(Records for the exercise)

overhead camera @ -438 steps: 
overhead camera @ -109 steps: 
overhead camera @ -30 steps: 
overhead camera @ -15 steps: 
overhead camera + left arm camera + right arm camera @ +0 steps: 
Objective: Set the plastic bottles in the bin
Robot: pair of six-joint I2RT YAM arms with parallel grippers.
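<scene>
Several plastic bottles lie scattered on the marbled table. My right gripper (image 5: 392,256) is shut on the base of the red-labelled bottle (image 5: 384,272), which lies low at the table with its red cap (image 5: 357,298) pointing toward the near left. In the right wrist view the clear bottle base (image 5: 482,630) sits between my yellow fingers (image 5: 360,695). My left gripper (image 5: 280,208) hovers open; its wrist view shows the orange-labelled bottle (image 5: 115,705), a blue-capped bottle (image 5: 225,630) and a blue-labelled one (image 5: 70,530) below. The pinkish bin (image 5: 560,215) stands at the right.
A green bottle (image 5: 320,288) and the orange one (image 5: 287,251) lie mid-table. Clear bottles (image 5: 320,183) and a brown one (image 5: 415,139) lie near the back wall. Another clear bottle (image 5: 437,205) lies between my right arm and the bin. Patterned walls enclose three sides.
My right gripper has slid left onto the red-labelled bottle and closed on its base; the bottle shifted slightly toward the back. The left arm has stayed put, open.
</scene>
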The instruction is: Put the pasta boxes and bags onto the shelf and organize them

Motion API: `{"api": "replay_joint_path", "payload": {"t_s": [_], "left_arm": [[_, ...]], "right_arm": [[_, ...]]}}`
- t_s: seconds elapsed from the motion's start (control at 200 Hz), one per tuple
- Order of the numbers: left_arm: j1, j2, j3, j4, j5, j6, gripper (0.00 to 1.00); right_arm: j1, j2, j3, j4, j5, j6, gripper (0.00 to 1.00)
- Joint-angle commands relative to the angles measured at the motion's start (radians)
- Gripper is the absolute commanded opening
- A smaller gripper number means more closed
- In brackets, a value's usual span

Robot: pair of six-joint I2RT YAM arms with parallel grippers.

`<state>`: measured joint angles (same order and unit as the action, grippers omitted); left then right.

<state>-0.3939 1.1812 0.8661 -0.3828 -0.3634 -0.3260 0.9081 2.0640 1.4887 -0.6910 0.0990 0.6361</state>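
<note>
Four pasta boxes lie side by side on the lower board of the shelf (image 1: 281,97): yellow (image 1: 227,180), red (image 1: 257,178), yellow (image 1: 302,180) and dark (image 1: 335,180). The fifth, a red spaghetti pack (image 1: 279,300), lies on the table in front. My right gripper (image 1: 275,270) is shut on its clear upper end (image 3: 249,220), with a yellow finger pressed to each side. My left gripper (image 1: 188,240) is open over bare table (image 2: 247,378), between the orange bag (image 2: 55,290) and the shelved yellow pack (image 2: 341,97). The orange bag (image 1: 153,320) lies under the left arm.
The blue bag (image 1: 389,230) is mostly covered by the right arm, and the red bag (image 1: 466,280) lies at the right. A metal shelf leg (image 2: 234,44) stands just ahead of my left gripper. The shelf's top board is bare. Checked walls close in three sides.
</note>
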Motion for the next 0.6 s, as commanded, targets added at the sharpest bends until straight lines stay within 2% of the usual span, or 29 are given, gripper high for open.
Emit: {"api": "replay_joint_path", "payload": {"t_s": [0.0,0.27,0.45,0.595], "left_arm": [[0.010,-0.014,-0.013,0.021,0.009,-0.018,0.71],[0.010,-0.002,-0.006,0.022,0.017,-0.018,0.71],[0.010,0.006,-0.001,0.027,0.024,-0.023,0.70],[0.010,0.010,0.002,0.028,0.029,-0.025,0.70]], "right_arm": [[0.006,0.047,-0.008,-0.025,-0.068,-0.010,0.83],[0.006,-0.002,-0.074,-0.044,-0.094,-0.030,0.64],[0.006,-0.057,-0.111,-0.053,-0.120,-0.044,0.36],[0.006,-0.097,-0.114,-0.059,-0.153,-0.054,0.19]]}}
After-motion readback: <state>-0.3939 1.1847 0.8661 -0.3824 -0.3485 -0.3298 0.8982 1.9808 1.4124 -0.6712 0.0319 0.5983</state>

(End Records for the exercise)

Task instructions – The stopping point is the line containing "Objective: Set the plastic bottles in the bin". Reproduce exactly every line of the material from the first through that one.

Response below –
overhead camera @ -438 steps: 
overhead camera @ -109 steps: 
overhead camera @ -30 steps: 
overhead camera @ -15 steps: 
overhead camera + left arm camera + right arm camera @ +0 steps: 
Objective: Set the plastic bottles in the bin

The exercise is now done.